I was scrolling through my flickr archives and found these. They weren't taken very long ago-- just a year and a half but you've grown so much.
I came to visit you today and you were getting your nails painted and you were putting on lip gloss. You're really good at hula-hooping. And you have this doll that you pretended to feed when we ate lunch.

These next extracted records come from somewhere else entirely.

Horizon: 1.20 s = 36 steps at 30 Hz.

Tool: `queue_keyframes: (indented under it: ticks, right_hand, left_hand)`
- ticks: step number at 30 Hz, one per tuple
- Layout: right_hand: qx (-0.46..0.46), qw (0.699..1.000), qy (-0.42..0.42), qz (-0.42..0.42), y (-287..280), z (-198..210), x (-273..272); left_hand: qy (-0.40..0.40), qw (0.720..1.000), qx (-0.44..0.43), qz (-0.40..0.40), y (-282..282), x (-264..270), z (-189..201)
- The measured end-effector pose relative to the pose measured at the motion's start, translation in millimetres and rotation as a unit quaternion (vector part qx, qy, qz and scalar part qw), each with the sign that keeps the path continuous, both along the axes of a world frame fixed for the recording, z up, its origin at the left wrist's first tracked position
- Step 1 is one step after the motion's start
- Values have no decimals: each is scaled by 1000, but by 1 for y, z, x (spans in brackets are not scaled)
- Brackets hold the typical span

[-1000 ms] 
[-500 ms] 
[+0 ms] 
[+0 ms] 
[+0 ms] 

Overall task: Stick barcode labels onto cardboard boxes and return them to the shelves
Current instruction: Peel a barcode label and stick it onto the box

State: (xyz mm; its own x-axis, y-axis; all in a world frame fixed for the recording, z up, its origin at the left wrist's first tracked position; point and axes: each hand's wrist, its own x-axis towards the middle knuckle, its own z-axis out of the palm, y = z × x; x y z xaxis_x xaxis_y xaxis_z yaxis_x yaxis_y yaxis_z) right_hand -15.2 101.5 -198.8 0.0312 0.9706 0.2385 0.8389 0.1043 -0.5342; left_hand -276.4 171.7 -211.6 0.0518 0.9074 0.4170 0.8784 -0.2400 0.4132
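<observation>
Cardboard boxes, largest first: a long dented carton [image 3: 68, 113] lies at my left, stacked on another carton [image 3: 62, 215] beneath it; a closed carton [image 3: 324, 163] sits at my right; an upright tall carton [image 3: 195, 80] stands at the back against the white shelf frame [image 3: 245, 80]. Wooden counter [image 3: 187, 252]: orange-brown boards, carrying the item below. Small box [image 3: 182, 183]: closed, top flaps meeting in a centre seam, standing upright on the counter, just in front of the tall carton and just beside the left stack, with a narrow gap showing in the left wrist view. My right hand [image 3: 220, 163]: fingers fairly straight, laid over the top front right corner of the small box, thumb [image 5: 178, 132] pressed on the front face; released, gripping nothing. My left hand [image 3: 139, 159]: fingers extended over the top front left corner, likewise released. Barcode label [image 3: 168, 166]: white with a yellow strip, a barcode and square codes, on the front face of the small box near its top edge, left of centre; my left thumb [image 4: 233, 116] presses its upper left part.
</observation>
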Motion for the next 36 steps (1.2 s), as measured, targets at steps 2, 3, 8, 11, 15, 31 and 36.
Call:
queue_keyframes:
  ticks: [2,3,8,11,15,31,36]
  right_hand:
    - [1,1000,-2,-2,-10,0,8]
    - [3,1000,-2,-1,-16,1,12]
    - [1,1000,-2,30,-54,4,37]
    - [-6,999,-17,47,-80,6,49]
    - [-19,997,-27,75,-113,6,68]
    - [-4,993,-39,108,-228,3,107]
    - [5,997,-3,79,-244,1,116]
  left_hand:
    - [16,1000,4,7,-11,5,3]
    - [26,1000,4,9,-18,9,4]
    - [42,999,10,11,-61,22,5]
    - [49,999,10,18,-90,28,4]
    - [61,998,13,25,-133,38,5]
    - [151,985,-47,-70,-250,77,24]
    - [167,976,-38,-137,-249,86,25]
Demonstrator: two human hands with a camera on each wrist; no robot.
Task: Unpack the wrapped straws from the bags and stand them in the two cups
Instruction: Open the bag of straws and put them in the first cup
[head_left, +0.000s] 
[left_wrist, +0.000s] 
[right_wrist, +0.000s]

You're a little more stubborn now, a little more maarte. I'm excited to see you grow and to see who you become, but I saw these photos and wanted to say this:
I miss your chubby cheeks. I miss the way your hair would bounce after you'd just woken up. I miss you calling me "Ate Es" and I miss being your BFF. I miss pushing you around the kitchen island in that plastic car, how you never realized to turn the steering wheel, how the car only played three songs and I knew them by heart. I miss how you used to say "Elmo" and when we asked you what color something was, you always said "red." I miss your sign language, and the way your tiny hands and chubby arms moved when you signed. I miss how you used to kiss anything and everything: Elmo, your teddy bear, my camera, me. I miss the little videos we made, how you sang songs and counted in tagalog. How we'd run around the island with Uncle David chasing you, and you would laugh/squeal.
I know that the best part of being in your life is watching you grow and seeing how to turn into the person you're meant to be. But for right now, I miss my little Raine-drop. Little Raine-drop who only wanted to bake so she could lick the spoon and smear chocolate/frosting/whipped cream all over her chubby cheeks.